Over high latency links this would be virtually unusable. Why not just download the entire database into memory over XHR on page load? SQLite databases of pure data usually aren’t over 10MB in size.
This particular demo page actually makes queries against an almost 700 MB large (fills one CD!) SQLite database. Because the amount of data read is almost negligible (few hundred kB), performance is limited by latency (as you say). However, high-latency links also tend to be slower, so downloading the entire database a-priori would almost always be much slower.
For example, on a 1 megabit/s link with 300 ms RTT, one example would take about 2 seconds for the data transfer itself while spending another 3 seconds or so on waiting. Downloading the entire file would take around an hour and a half.
For your 10 MB database, transferring it as a whole would take 80 seconds. Assuming this solution instead needs to read e.g. 250 kB (taking 2 seconds to transfer), it could still bounce around 250 times to the database before those 10 MB are fully downloaded. (This would be a really odd query, since it would only read on average two pages per read request)
Right but that is an artificially created demo by the author to justify the solution being presented (no offense). The question is how common are ~GB large SQLite databases in the real world relative to databases that are ~MB large?
In my experience SQLite databases of millions of rows of raw tabular data tend to compress very well into dozens of megabytes. Indeed SQLite is often touted as a file format for applications.
SQLite is most interesting not when the database is small, but when there are very few writes and all you do is reading.
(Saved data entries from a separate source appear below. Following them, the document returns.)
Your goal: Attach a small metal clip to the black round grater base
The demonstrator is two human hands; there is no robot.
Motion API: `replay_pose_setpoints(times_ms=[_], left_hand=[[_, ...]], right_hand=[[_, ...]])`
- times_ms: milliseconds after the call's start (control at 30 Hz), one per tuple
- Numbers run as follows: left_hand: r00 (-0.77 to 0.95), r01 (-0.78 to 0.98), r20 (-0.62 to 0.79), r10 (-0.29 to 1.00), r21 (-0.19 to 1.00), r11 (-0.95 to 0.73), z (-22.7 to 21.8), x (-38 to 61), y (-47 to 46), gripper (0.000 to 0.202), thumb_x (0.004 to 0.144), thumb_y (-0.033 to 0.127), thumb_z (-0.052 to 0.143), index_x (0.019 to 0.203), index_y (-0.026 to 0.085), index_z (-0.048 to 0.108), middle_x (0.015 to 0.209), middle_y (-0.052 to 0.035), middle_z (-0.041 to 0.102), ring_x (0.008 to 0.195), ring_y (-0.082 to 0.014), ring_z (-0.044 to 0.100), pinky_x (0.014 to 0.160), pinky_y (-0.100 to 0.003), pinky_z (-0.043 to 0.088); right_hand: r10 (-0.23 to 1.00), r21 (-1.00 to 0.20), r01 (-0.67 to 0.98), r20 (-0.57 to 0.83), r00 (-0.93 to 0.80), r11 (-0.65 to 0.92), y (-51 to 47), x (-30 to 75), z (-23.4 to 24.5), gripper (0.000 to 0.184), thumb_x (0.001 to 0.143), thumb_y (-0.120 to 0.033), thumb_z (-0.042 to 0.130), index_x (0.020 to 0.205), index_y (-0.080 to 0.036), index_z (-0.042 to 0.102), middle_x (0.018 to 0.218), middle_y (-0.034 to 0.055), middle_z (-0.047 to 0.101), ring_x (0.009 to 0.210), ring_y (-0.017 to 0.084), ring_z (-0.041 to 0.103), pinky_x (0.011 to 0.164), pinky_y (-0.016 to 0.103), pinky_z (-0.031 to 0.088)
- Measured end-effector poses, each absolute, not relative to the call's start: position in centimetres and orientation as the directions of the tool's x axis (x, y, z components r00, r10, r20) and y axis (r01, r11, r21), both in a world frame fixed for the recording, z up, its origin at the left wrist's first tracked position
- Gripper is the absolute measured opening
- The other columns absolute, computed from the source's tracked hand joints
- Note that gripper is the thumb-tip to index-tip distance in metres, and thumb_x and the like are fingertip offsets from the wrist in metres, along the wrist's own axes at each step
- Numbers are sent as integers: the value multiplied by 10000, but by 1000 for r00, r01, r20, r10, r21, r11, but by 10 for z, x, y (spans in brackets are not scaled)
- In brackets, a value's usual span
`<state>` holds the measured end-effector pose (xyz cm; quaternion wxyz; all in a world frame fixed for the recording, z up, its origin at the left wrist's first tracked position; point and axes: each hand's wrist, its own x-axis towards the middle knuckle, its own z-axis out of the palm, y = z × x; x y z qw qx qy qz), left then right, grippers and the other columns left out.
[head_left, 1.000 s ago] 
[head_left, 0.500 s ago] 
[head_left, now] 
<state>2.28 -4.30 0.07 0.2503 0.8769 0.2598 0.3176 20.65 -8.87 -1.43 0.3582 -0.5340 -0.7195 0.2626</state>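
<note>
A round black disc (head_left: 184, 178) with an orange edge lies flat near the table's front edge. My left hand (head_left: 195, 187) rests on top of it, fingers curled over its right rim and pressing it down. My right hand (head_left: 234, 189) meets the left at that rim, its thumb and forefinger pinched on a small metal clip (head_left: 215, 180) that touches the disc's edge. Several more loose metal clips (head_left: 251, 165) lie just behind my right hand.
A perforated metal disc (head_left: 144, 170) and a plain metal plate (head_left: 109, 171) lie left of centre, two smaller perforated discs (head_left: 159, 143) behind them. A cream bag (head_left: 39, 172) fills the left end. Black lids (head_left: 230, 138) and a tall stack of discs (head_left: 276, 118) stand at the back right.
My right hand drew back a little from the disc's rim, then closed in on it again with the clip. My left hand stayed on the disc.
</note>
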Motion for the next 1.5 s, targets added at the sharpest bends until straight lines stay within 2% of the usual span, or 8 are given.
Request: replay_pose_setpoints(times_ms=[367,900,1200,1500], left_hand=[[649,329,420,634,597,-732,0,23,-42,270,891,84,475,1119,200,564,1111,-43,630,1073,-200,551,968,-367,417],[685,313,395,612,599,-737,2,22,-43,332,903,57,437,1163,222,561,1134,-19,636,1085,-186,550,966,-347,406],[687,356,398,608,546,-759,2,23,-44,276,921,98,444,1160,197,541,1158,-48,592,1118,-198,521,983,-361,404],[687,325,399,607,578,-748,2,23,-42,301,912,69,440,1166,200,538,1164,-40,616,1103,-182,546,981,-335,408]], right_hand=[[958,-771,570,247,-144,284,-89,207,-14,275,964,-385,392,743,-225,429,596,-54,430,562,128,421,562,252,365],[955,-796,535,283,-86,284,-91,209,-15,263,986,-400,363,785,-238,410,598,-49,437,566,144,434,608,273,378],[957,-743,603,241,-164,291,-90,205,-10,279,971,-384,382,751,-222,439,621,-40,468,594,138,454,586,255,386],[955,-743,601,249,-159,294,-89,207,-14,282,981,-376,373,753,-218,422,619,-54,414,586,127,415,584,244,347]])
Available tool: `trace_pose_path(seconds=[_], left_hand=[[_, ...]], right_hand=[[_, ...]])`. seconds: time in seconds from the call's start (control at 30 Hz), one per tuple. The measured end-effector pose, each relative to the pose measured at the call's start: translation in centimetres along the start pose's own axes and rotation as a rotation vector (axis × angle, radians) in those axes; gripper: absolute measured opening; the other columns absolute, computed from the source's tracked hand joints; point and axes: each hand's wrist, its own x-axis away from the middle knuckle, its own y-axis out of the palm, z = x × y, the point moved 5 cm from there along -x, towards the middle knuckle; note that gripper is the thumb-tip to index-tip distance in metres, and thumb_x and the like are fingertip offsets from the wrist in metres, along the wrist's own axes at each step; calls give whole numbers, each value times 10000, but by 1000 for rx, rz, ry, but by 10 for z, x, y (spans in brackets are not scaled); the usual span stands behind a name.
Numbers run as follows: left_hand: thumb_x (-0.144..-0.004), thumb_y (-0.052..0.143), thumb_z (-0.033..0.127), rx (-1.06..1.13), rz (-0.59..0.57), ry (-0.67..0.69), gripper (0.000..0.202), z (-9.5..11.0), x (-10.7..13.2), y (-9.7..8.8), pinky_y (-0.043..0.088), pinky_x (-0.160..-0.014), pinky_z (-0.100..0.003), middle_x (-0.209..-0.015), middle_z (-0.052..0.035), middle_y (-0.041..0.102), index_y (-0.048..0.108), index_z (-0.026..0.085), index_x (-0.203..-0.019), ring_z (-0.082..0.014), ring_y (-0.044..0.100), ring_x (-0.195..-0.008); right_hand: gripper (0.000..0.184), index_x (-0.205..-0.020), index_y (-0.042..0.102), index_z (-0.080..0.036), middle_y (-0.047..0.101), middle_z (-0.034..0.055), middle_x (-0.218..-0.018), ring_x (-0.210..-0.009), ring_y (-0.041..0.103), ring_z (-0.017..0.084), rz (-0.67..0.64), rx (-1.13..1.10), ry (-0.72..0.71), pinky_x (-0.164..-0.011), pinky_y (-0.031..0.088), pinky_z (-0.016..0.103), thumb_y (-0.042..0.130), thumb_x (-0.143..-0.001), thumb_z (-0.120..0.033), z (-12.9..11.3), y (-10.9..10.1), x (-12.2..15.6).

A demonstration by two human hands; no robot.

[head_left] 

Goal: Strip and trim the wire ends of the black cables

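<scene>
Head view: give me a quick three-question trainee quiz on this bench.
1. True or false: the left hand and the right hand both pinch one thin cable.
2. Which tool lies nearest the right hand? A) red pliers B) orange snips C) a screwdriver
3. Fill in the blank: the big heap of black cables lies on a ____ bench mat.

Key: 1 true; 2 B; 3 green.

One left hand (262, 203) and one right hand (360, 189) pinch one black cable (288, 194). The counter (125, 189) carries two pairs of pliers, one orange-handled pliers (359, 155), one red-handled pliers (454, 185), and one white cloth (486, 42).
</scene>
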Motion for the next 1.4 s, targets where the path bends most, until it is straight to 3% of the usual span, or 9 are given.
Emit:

You can also look at https://datasette.io/ and see how SQLite is perfect for representing a lot of datasets and querying them
> you need it in client memory which can also be a dealbreaker
Most workstations have GBs of available memory. If not you can dump it in indexeddb as a raw data store.
I never disputed that it would be useful for some use cases. I only said it would be unusable with high latency links. If you have a low latency link and aren’t running very complex queries with lots of random seeks, then this should work fine for you.
This is the fundamental flaw of 80% thinking. The fact that SQLite continues to reach for more users is what has made it such a successful general-purpose tool.
Where has it been suggested that this is the best solution for "the average SQLite user", instead of a tool you can use if it fits your requirements? To take your 10MB number, the article starts by mentioning you can probably just download the entire thing if you aren't above that exact same number.
It's not anymore unusable over high latency links than most website. Also worth noting that the caching is very smart, so once things are downloaded it's very fast.
But most high latency links are very slow (so downloading large databases is a horrible experience) and (more importantly) are often priced by the size of downloads.
> It's not anymore unusable over high latency links than most website.
That’s false. Not all web applications suffer equally from high latency links. Depends on how reliant the web application is on independent requests. Making one request and receiving a single bulk download is much less bad than making many dependent requests on a high latency link.
That is hilariously wrong for a lot of use cases. I will find this very handy for some SQLite databases I have that are several GBs in size. I am looking right now at using this contribution.
It’s not hilariously wrong or wrong at all that over high latency links this would be virtually unusable.
It’s certainly possible that people are using SQLite databases with sizes on the order of gigabytes but in my experience those are the exception not the rule.
And the article starts by mentioning that you can download the entire file if it's not too large. And then goes on to present a solution for larger files. What more answer to "Why not just download the entire database" do you expect?
Given their widespread uses on phones, the overall average is likely very small. KBs even.
A more relevant question might be: what would the average size of SQLite databases for web type (or even this specific use case) applications. I don't know, but 10s or 100s of MBs might not be a bad guess.
However, would those 10s or 100s of MBs be something web sites would just like to share in their entirety to the client to query as they wish? At least many commercial services would prefer to keep most of the data secret and even gain insight from the access requests.
But for a more open or a hobbyist project where minimizing amounts of data transfer is less important than minimizing the amount of doing more work (server-side code), then this seems like a decent solution.
It is also worth reminding that this solution only practically works for read-only databases.